Search the data for the word "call" and copy every line that contains it.

+-------+

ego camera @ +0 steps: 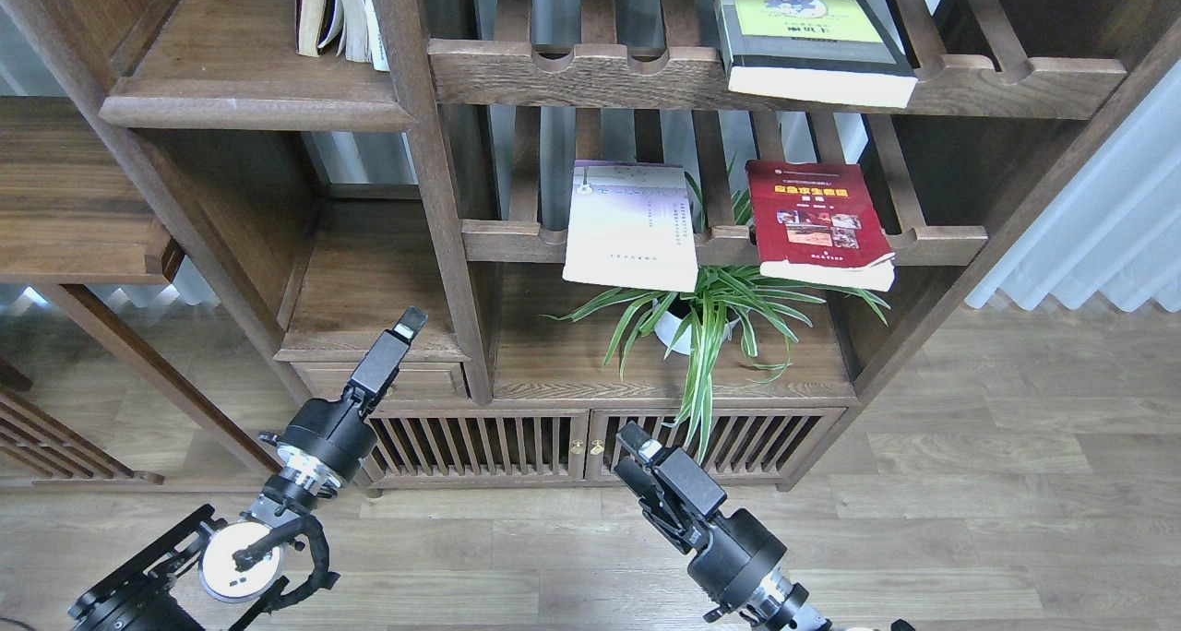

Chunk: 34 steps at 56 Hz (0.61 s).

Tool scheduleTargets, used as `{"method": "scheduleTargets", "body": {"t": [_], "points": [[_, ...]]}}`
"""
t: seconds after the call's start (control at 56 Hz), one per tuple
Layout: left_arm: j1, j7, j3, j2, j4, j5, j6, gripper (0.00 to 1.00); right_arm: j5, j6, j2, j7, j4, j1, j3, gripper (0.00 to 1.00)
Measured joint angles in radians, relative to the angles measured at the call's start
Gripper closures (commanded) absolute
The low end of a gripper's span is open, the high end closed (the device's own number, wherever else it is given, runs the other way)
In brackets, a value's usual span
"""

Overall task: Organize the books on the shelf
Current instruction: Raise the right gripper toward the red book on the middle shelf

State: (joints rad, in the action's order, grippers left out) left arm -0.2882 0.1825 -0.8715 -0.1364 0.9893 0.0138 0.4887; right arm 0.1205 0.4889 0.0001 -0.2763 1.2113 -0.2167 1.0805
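Three books lie flat on slatted racks, overhanging the front rails. The thick yellow-green book (812, 45) edged in black is on the upper rack at right. The pale lavender-white book (632, 225) and the red book (817, 220) with small cover photos lie side by side on the rack below. The solid dark-brown shelf (249, 105) with a moulded front edge is at upper left. My left gripper (411, 322) is low, in front of the left lower cabinet, and holds nothing. My right gripper (635, 445) is low, in front of the cabinet doors, and holds nothing. Their fingers cannot be told apart.
Worn cream-paged books (337, 13) stand at the right end of the solid shelf. A potted spider plant (706, 322) sits under the lower rack, its leaves hanging over the slatted cabinet doors (572, 442). A vertical post (434, 179) divides the bays. Wooden floor lies below.
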Motion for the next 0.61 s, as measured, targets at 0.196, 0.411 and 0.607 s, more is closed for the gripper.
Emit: {"method": "scheduleTargets", "body": {"t": [0.196,0.411,0.607], "points": [[0.002,0.000,0.002,0.003,0.000,0.000,0.000,0.00,0.004,0.000,-0.019,0.000,-0.040,0.024,-0.002,0.01],[0.001,0.000,0.004,0.005,0.000,-0.001,0.000,0.00,-0.002,0.000,-0.038,0.000,-0.066,0.032,-0.007,0.01],[0.002,0.000,0.007,0.006,-0.002,-0.003,0.000,0.00,0.000,0.000,-0.051,0.000,-0.068,0.050,-0.005,0.01]]}}
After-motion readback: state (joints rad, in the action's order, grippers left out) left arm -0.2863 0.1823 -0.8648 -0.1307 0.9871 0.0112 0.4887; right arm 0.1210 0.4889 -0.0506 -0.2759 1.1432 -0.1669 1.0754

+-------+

YOUR SOLUTION>
t: seconds after the call's start (control at 56 Hz), one per tuple
Measured joint angles in radians, relative to the angles measured at the call's start

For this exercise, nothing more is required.